Usually, it’s Fanny and Lulu at the salt lick right after I give them a morning treat whether it’s an alfalfa square or an apple from the crabapple tree. But today it was Issachar. And he was so into it he even butted Kim out of the way when she tried to get a lick.
I didn’t get that on my video, but I thought I’d point out something that people have asked me about. Why do farmers cut sheep tails.
Farmers usually dock sheep’s tails not long after they are born. Sometimes they cut them other times they tie them with a tight band and the tail falls off after a couple of weeks. You might remember we did that will RobinIn.

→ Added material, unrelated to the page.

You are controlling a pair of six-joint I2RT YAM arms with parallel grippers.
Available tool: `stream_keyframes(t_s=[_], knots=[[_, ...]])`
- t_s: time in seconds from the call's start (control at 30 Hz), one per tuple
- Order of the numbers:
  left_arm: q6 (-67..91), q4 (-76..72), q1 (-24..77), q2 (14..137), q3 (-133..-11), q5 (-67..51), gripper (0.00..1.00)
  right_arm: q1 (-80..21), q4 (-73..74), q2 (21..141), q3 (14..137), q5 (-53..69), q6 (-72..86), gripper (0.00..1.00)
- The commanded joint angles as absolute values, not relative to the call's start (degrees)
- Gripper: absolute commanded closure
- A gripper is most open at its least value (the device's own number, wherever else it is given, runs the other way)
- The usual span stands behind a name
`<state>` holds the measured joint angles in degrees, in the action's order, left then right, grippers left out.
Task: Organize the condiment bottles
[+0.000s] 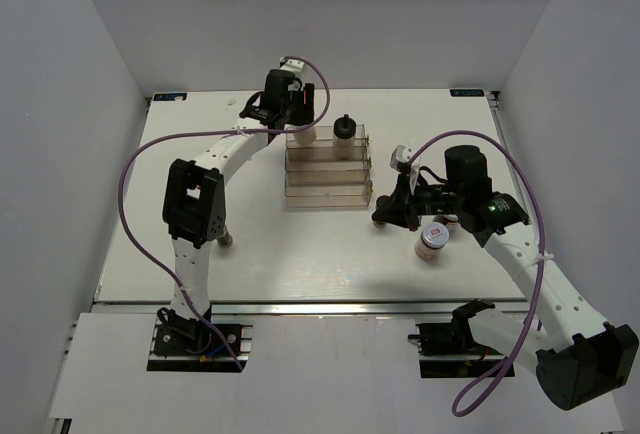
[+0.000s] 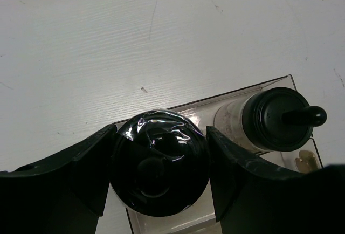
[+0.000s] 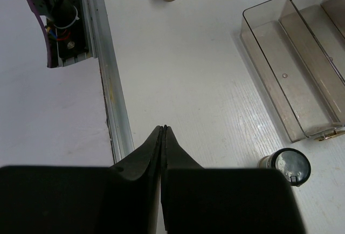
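Clear plastic, the stepped rack [image 1: 325, 176] is my landmark. From above I see the left gripper [image 1: 299, 129] over its far step, beside a knob-top bottle [image 1: 345, 135] standing there. A red-marked bottle [image 1: 432, 242] stands on the table right of the rack, near the right gripper [image 1: 390, 214]. In the left wrist view the fingers [image 2: 81, 164] press both sides of a black-capped jar [image 2: 159, 164] inside the rack. In the right wrist view the fingers are fully together, holding nothing, and a dark jar [image 3: 288, 166] stands just beside the rack.

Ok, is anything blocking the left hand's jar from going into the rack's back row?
Nothing visible. The black-capped jar sits in the left hand at the back row of the rack; the knob-topped jar stands beside it.
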<state>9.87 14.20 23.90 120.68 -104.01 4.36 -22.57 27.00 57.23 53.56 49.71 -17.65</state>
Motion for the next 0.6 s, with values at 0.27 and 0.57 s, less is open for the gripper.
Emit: stream_keyframes(t_s=[0.27,0.57], knots=[[6.6,11.2,24.3,120.5,-104.2,6.0,1.0,-22.1,26.3,57.1,53.4,51.2,-18.5,0.98],[5.7,11.5,24.6,122.5,-105.1,7.4,1.0,-21.8,26.4,57.2,53.3,51.3,-18.5,0.97]])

In this video, you can clearly see Kim’s tail.
When we got Kim she was a few years old and had never had her tail docked. Sheep tails aren’t very long but they still collect feces especially in the spring when the grass is new and the animals often have diarrhea from it.
Kim is a karakul sheep. Karakuls are Asian desert sheep and they store water in their tail. On our farm there is always fresh water, so her tail is more of a nuance than anything else.

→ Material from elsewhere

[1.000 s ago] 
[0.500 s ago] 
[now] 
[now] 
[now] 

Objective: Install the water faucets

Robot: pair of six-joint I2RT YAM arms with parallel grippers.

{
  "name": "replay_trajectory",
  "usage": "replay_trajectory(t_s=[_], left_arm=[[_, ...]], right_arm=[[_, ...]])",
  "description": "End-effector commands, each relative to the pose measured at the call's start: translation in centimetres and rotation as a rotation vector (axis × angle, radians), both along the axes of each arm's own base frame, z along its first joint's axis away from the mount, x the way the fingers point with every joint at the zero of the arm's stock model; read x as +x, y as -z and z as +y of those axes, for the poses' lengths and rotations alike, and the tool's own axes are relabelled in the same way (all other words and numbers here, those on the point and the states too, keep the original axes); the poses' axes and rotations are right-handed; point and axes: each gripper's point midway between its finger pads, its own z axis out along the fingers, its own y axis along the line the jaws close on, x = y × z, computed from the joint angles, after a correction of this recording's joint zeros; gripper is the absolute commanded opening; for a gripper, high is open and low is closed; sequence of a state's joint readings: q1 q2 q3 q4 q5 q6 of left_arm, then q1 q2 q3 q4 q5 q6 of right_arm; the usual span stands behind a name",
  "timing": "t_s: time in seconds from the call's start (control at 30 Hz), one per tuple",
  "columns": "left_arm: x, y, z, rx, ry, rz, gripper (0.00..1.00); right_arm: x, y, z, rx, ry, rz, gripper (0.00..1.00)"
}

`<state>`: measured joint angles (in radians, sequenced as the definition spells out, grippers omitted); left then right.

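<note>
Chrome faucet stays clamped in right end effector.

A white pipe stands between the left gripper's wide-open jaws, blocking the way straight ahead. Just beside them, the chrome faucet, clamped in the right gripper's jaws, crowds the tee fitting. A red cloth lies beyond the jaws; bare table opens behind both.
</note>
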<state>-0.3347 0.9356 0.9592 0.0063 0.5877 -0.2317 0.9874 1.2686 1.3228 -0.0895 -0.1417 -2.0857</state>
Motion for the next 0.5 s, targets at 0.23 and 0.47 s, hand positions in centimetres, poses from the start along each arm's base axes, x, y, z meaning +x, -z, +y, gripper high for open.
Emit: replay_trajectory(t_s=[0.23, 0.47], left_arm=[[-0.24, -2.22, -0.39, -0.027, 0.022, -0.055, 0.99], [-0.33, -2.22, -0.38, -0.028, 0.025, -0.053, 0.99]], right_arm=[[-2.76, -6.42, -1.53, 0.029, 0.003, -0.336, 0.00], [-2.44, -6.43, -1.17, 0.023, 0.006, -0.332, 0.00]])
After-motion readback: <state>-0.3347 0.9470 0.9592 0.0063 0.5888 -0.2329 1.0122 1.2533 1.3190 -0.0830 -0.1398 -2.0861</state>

Kim’s tail is pretty dirty right now. It’s might be the apples that are making her stool a bit soft. As the season moves on and I start feeding hay, her tail won’t look as bad as it does in this video. And when shearing time comes the wool from her tail will be thrown aside by Ian, our shearer so it doesn’t get mixed in with Kim’s fleece.
There is some self-cleaning that goes on with the sheep. Just like how the seeds that were stuck in Merricat’s wool a few days ago are now all gone.